Examples in veterinary medicine

  • Mycoplasma californicum and Mycoplasma conjunctivae: The Gämsblindheit (English: infectious keratoconjunctivitis IKC ) at, eg, goat, sheep, ibex and goats.
  • Mycoplasma mycoides ssp. mycoides: contagious bovine pleuropneumonia ( Contagious bovine pleuropneumonia engl. )
  • Ureaplasma diversum: cause of metritis and abortion in cattle.

For other diseases caused by Mycoplasma and Ureaplasma urealyticum see there.
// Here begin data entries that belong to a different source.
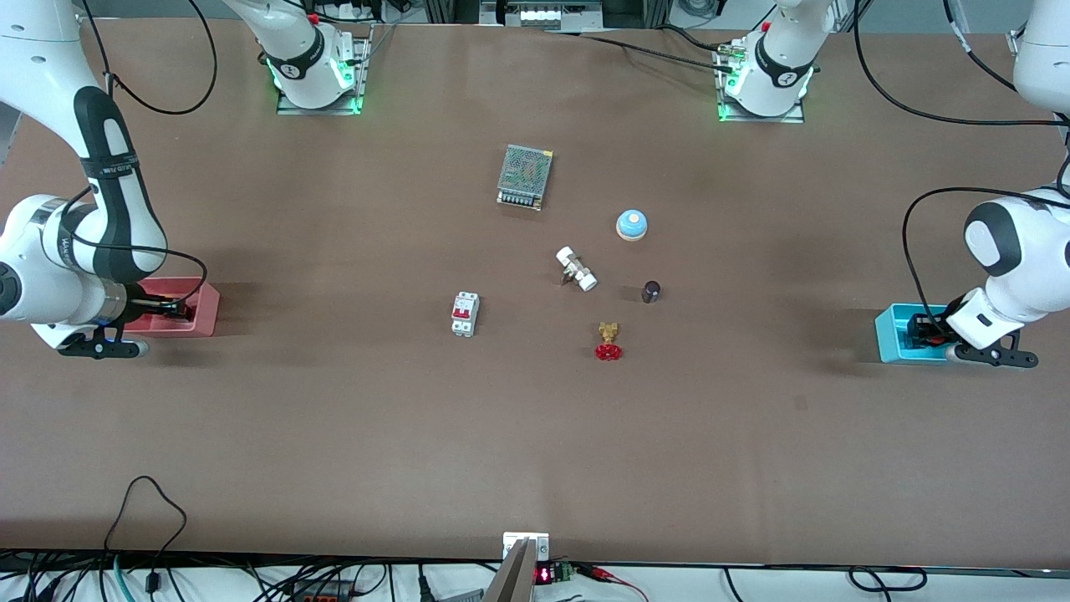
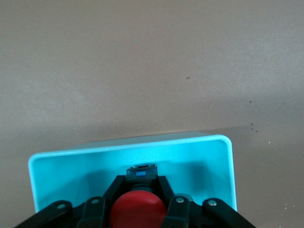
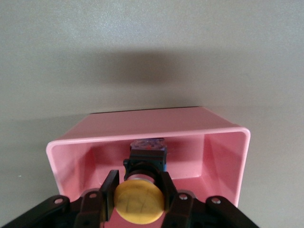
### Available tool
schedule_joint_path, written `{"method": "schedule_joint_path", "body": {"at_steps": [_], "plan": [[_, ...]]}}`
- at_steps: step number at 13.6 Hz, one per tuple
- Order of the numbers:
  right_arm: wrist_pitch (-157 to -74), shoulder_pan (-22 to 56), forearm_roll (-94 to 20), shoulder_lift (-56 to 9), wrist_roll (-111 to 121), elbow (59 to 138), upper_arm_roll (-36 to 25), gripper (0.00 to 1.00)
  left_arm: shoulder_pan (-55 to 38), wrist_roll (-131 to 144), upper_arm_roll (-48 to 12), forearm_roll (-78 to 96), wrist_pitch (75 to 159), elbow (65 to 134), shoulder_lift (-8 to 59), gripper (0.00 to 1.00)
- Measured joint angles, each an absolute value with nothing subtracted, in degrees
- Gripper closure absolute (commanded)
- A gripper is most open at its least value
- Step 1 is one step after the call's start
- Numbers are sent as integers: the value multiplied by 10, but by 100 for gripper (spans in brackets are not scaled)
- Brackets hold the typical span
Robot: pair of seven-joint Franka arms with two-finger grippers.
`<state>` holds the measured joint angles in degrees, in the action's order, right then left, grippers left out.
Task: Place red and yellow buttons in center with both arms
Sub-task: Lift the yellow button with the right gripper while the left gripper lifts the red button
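Both pincers reach into bins at the counter's point(image 1: 334, 435) ends.
Only the wrist views show the buttons: left pincer point(image 2: 138, 202) grasps the red button point(image 2: 137, 211) in the cyan bin point(image 2: 209, 161); right pincer point(image 3: 138, 192) grasps the yellow button point(image 3: 139, 202) in the pink bin point(image 3: 223, 156). Valve point(image 1: 609, 342) and bell point(image 1: 632, 224) sit mid-counter, well apart.

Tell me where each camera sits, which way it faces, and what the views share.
Front view: high across the table, facing both arms' bases.
Left wrist view: looks past the left gripper, jaws around the red button in the blue bin.
Right wrist view: right gripper around the yellow button in the pink bin.
Shared: both bins appear in front view.
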<state>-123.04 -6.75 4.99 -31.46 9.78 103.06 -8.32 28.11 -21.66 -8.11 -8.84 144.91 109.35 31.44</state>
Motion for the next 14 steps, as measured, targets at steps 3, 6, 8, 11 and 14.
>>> {"method": "schedule_joint_path", "body": {"at_steps": [3, 6, 8, 11, 14], "plan": [[-1217, -67, 50, -307, 108, 1023, -83, 67, 281, -241, -82, -88, 1450, 1080, 296, 76], [-1163, -65, 50, -268, 111, 1001, -81, 67, 280, -255, -94, -88, 1417, 1073, 245, 76], [-1108, -63, 47, -236, 111, 974, -75, 70, 279, -255, -117, -88, 1354, 1059, 216, 76], [-1051, -31, 10, -213, 99, 924, -65, 70, 278, -231, -172, -88, 1274, 1027, 203, 75], [-1041, 38, -14, -219, -18, 913, -61, 71, 274, -156, -238, -88, 1256, 1024, 204, 75]]}}
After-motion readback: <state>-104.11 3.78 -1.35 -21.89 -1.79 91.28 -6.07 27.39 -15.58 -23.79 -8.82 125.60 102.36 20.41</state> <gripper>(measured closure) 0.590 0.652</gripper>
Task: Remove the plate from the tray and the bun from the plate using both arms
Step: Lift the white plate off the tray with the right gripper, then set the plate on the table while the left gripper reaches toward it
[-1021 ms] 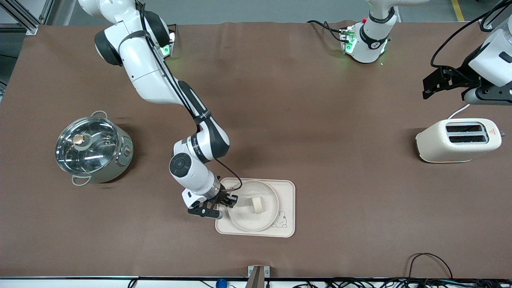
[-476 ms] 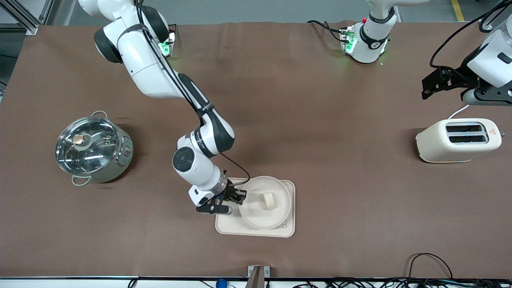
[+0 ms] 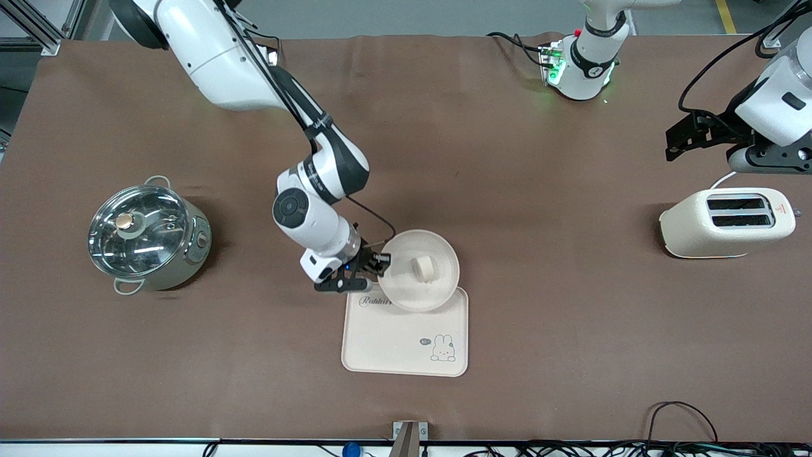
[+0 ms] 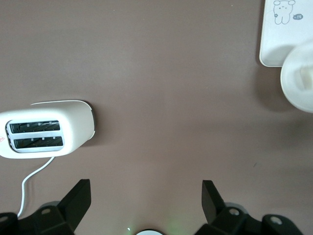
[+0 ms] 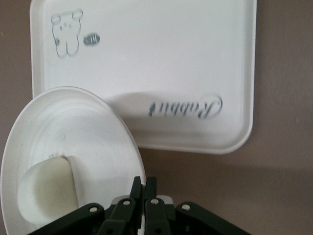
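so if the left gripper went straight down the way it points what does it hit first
Most likely bare brown table. The open left gripper points down at cloth between the cream two-slot toaster and the cream rabbit-marked tray; nothing lies in its line, though depth is unclear.

The right arm (image 3: 254,70) reaches from its base down to the middle of the table, its wrist bent downward. The right gripper (image 3: 379,261) is closed on the rim of the plate (image 3: 438,279) (which it holds in the air). The left arm (image 3: 771,105) waits at its own end of the table, and the left gripper (image 4: 144,196) hangs with fingers spread wide.
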You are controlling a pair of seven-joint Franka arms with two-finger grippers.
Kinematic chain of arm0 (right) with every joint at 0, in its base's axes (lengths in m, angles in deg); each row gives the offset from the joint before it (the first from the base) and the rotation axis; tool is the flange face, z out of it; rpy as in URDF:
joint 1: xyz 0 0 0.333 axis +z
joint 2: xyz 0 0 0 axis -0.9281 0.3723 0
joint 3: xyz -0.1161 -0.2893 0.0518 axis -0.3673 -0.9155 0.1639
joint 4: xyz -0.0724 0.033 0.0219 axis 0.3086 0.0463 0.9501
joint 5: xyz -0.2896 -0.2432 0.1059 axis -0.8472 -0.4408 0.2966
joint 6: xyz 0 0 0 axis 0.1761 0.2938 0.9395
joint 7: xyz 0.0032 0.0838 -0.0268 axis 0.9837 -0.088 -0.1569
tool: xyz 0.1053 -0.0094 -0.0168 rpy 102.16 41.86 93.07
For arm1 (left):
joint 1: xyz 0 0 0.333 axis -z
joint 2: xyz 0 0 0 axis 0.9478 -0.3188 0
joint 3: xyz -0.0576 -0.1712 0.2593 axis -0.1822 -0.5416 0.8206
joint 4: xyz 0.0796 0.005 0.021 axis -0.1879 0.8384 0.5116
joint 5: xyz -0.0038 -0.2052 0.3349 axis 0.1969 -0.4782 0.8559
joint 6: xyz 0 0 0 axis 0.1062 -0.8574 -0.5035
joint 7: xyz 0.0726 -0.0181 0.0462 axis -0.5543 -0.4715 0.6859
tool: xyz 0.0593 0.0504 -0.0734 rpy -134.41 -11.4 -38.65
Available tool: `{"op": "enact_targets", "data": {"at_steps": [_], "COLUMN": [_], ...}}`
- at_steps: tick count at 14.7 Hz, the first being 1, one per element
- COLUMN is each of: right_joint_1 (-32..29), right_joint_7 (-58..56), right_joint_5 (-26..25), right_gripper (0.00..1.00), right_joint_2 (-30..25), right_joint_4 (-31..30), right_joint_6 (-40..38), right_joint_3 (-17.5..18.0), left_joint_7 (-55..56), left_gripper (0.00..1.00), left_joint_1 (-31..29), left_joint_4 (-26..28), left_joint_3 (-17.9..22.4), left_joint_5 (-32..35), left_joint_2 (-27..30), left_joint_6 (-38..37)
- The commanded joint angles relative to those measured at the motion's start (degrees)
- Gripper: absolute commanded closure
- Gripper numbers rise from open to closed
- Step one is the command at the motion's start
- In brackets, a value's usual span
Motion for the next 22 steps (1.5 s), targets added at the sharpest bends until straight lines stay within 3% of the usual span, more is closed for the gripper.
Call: {"op": "enact_targets", "data": {"at_steps": [1, 3, 6, 7, 8, 9, 12, 17, 19, 22], "right_joint_1": [-2.7, -3.6, -3.8, -3.9, -4.1, -4.3, -6.5, -15.0, -19.3, -23.7], "right_joint_7": [-4.0, -5.3, -6.1, -5.8, -5.8, -5.2, -5.3, -9.3, -15.1, -16.8], "right_joint_5": [1.0, 1.0, 1.0, 1.0, 1.1, 1.2, 1.4, 0.3, -3.2, -15.5], "right_gripper": [1.00, 1.00, 1.00, 0.93, 0.32, 0.00, 0.00, 0.00, 0.00, 0.00], "right_joint_2": [-7.7, -7.9, -7.8, -7.8, -7.9, -7.9, -8.4, -15.0, -15.2, -15.2], "right_joint_4": [-15.4, -19.7, -22.1, -22.2, -22.2, -22.3, -21.0, -11.1, -7.8, -1.4], "right_joint_6": [7.4, 12.7, 14.3, 14.1, 13.4, 13.0, 7.9, -12.6, -15.1, -22.3], "right_joint_3": [4.4, 6.2, 6.3, 6.4, 6.4, 6.4, 6.7, 5.9, 5.6, 5.5], "left_joint_7": [4.1, 6.8, 11.9, 13.6, 14.9, 16.0, 19.5, 30.0, 37.7, 50.0], "left_gripper": [0.00, 0.00, 0.00, 0.00, 0.00, 0.00, 0.00, 0.00, 0.00, 0.00], "left_joint_1": [-0.2, -0.1, -0.1, 0.0, 0.0, 0.0, 0.1, 1.3, 6.1, 13.0], "left_joint_4": [1.3, 2.7, 5.0, 5.3, 5.3, 5.3, 6.6, 7.3, 7.2, 6.7], "left_joint_3": [-1.8, -2.7, -4.9, -5.7, -6.1, -6.6, -9.1, -14.9, -14.9, -14.7], "left_joint_5": [-0.7, -0.7, -0.7, -0.7, -0.7, -0.7, -0.6, -0.5, 0.0, 2.2], "left_joint_2": [-0.1, -0.4, -2.9, -4.3, -6.2, -7.9, -13.0, -21.0, -23.3, -27.7], "left_joint_6": [0.0, 0.1, 2.4, 3.4, 4.6, 6.2, 12.4, 22.6, 26.7, 34.0]}}
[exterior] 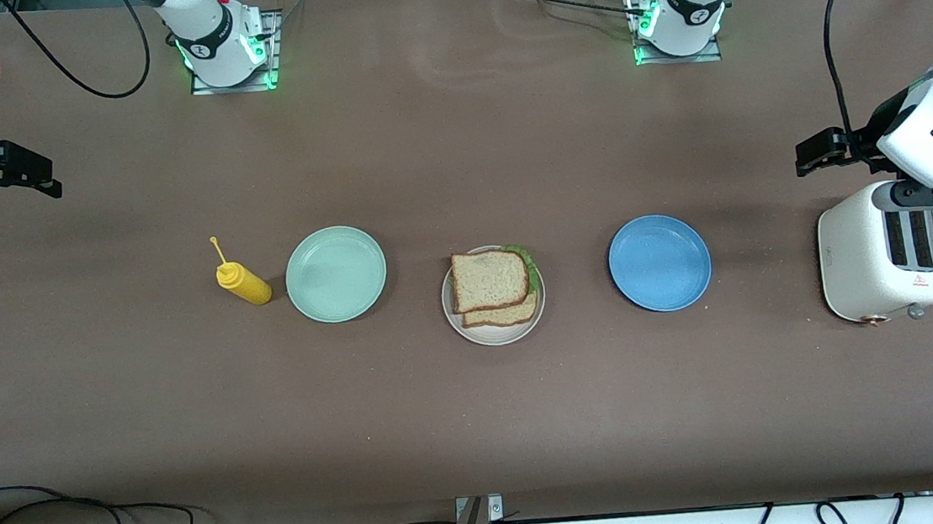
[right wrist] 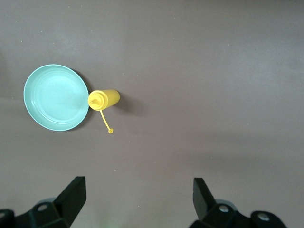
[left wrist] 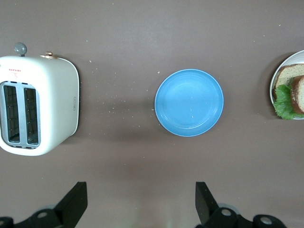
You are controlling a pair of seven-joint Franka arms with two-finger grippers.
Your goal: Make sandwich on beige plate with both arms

Some genera and species ( incomplete):

  • Mycoplasma Nowak 1929 Mycoplasma bovirhinis Leach 1967
  • Mycoplasma buccal Freundt et al. 1974
  • Mycoplasma gallinarum Freundt 1955
  • Mycoplasma lipofaciens Bradbury et al. 1983
  • Mycoplasma ovis ( Neitz et al. 1934) Neimark et al. 2004
  • Ureaplasma Shepard et al. 1974 Ureaplasma gallorale Koshimizu et al. 1987
  • Ureaplasma urealyticum Shepard et al. 1974 ( Approved Lists 1980) emend. Robertson et al. 2002

The genus name is a synonym Haemobartonella and out of date, the species were asked to Mycoplasma.